Jose nie miał dowodu swojej historii
Jose nie miał dowodu swojej historii

Rodzice Ezechiela zażądali odszkodowania w wysokości miliona dolarów. „Obiecałem Ezechielowi dwie rzeczy” - mówi Jose. „Że nie zjem tego po jego śmierci i powiem jego matce, co się stało”. Salwadorczyk twierdził, że jego przyjaciel wiedział, że wkrótce umrze. A kiedy zmarł, Jose trzymał ciało w łodzi jeszcze przez sześć dni, mając nadzieję, że nadal zostaną odnalezione i będzie można pochować jego przyjaciela. A potem musiał wyrzucić ciało za burtę.

Jose powiedział, że użył krwi żółwi i wody deszczowej, aby uniknąć całkowitego odwodnienia
Jose powiedział, że użył krwi żółwi i wody deszczowej, aby uniknąć całkowitego odwodnienia

„Wiele osób uważa, że dzięki tej książce mój klient stał się bogaty”, powiedział wówczas prawnik Jose. „Ale w rzeczywistości zarabia na tym o wiele mniej pieniędzy, niż możesz sobie wyobrazić”. Jose nie miał żadnych dowodów na swoje słowa, więc musiał wielokrotnie powtarzać swoją historię ze wszystkimi szczegółami. W końcu został zmuszony do opowiedzenia swojej wersji wydarzeń pod kontrolą wykrywacza kłamstw - i dopiero po tym zrzucono ładunki.

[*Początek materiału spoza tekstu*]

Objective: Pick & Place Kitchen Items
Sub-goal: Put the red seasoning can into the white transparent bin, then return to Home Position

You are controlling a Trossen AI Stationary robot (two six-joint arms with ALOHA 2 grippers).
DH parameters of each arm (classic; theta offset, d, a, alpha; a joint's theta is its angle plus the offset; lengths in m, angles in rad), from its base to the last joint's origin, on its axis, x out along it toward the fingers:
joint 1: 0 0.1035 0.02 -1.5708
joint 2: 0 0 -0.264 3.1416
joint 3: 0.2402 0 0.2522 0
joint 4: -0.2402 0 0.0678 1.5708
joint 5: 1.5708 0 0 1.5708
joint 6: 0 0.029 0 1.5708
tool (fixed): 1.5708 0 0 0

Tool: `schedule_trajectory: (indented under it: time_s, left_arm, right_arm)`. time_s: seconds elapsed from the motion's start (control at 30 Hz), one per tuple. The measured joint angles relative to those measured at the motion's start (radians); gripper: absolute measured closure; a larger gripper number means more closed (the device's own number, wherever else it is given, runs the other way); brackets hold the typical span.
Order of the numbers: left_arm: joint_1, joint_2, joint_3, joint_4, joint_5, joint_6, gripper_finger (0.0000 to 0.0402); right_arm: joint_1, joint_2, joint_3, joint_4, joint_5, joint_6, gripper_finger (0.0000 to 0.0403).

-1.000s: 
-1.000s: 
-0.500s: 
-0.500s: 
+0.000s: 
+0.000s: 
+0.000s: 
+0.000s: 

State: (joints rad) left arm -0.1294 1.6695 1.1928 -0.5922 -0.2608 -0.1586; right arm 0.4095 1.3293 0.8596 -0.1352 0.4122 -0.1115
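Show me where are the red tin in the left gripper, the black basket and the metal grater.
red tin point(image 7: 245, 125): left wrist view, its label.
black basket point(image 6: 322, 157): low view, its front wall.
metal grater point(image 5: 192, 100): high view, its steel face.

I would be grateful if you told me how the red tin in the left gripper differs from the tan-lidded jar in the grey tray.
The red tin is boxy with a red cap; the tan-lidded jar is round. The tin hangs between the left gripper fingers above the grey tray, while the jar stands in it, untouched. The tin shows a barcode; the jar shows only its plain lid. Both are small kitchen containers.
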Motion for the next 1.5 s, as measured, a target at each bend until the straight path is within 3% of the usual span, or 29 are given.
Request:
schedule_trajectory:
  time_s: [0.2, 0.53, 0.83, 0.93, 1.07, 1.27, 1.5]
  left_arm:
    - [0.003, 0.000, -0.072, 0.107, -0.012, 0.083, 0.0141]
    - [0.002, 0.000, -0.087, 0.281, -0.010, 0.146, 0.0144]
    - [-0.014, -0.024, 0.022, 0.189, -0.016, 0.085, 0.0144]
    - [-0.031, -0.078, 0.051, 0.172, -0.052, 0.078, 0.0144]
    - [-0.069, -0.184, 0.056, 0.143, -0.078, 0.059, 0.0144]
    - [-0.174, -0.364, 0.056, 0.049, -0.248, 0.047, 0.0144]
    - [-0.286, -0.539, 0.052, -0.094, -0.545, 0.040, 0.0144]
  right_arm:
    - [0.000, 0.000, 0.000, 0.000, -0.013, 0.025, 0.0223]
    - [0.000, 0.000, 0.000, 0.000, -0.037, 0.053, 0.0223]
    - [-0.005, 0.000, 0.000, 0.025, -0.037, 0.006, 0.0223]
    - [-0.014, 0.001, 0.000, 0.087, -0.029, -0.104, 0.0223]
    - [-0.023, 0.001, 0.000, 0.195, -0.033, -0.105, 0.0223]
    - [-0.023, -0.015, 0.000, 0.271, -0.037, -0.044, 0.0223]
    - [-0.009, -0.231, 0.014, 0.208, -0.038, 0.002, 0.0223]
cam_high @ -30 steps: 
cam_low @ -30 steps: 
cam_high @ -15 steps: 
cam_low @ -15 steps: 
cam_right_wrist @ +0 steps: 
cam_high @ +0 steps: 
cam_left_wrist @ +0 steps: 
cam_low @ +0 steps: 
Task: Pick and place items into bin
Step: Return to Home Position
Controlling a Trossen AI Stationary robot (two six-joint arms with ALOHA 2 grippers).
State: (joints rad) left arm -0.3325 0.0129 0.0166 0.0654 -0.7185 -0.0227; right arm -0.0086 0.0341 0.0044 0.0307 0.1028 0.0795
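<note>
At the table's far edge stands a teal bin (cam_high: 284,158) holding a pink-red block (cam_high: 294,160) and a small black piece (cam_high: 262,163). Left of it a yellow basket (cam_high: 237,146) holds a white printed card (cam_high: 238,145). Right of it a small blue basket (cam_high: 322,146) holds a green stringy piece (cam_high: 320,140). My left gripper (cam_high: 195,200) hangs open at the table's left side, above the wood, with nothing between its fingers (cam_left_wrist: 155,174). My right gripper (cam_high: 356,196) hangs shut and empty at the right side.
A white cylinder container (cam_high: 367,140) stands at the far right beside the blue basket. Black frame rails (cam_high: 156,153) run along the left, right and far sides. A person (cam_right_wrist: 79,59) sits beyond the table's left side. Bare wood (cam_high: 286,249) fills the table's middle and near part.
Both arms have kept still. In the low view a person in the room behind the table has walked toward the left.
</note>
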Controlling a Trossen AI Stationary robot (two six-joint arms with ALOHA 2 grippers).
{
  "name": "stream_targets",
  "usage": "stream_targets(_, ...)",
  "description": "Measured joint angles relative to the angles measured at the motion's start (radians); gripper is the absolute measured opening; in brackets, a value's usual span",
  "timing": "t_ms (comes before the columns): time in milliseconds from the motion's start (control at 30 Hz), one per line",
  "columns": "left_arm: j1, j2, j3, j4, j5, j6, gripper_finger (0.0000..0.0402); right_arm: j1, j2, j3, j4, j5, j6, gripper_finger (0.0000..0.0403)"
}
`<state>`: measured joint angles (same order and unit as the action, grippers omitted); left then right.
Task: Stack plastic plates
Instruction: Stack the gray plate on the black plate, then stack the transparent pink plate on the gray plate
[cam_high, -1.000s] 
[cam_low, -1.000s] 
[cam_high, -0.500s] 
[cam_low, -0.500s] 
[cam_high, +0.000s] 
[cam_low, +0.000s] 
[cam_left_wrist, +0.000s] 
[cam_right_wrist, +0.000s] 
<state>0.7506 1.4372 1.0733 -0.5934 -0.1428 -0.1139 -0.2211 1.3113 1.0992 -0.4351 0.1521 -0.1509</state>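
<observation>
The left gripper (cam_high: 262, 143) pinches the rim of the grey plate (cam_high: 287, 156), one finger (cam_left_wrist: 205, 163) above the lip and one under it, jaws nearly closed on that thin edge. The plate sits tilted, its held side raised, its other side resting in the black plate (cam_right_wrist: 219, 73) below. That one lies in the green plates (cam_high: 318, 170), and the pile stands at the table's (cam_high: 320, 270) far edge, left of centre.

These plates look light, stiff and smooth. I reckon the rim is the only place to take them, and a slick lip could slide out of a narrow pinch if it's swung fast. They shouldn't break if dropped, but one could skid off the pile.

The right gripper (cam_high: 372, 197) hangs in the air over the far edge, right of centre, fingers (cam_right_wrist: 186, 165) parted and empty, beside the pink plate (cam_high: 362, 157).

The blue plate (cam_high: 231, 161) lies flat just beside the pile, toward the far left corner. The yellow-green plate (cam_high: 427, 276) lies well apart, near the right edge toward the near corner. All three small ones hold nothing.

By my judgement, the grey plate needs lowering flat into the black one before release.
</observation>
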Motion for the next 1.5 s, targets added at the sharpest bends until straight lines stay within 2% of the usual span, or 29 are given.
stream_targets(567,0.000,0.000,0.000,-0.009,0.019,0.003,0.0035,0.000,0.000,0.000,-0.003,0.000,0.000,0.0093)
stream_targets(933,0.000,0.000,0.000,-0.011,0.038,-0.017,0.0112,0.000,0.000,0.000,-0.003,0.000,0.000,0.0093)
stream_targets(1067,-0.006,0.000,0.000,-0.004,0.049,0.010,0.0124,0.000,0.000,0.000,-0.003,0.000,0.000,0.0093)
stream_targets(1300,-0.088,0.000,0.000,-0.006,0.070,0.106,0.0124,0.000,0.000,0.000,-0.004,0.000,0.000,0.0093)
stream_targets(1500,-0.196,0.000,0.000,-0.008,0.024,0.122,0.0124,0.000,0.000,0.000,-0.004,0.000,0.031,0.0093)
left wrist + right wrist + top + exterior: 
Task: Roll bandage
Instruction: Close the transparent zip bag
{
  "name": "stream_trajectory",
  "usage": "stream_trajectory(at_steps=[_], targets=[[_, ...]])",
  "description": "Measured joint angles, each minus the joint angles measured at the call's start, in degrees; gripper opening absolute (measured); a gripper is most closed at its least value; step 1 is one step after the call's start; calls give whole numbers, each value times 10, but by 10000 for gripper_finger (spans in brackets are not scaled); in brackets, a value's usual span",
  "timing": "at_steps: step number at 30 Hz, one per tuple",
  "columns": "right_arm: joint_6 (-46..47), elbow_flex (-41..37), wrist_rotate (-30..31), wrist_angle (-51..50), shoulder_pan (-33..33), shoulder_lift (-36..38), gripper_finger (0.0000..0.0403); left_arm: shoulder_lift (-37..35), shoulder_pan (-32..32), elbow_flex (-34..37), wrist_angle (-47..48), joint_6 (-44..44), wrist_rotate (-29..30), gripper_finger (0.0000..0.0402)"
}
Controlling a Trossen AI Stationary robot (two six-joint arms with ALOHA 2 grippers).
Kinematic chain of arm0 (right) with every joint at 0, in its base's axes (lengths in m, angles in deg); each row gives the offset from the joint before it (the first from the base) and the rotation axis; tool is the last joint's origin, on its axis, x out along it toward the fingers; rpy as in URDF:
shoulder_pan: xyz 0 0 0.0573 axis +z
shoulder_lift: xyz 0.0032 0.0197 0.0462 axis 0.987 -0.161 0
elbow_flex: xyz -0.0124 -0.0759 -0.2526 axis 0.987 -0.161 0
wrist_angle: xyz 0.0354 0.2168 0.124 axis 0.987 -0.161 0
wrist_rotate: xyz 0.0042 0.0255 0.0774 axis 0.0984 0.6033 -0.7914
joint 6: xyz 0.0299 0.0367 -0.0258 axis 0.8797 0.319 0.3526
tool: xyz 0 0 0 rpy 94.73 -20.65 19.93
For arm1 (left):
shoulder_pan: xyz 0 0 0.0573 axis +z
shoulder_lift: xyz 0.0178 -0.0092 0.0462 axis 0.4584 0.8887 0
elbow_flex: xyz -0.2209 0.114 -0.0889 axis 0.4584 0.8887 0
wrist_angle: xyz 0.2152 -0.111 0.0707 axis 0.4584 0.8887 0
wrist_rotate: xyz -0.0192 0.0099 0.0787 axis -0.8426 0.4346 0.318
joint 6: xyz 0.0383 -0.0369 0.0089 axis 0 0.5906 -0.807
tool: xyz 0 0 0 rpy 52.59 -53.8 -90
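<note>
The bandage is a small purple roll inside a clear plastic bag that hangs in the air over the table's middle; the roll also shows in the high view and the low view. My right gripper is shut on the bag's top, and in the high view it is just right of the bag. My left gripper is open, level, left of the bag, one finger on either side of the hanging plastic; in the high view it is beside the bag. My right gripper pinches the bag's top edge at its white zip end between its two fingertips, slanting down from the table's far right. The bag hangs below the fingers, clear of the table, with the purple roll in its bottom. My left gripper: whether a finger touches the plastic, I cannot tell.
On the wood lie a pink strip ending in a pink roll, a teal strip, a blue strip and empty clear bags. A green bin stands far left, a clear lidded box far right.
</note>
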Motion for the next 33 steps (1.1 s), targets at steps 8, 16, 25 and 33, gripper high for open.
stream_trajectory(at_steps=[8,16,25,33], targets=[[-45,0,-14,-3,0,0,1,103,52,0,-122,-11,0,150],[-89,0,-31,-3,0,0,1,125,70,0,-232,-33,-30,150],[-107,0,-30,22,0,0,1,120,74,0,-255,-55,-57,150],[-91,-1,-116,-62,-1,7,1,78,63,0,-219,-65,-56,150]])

„Myślę, że była to tylko presja ze strony rodziny Ezechiela, która chciała, aby Jose podzielił się z nimi dochodami z książki” – skomentował sytuację prawnik.

W naszym artykule „Prawdziwa historia Hugh Glassa” możesz dowiedzieć się o człowieku, któremu udało się przeżyć walkę z niedźwiedziem.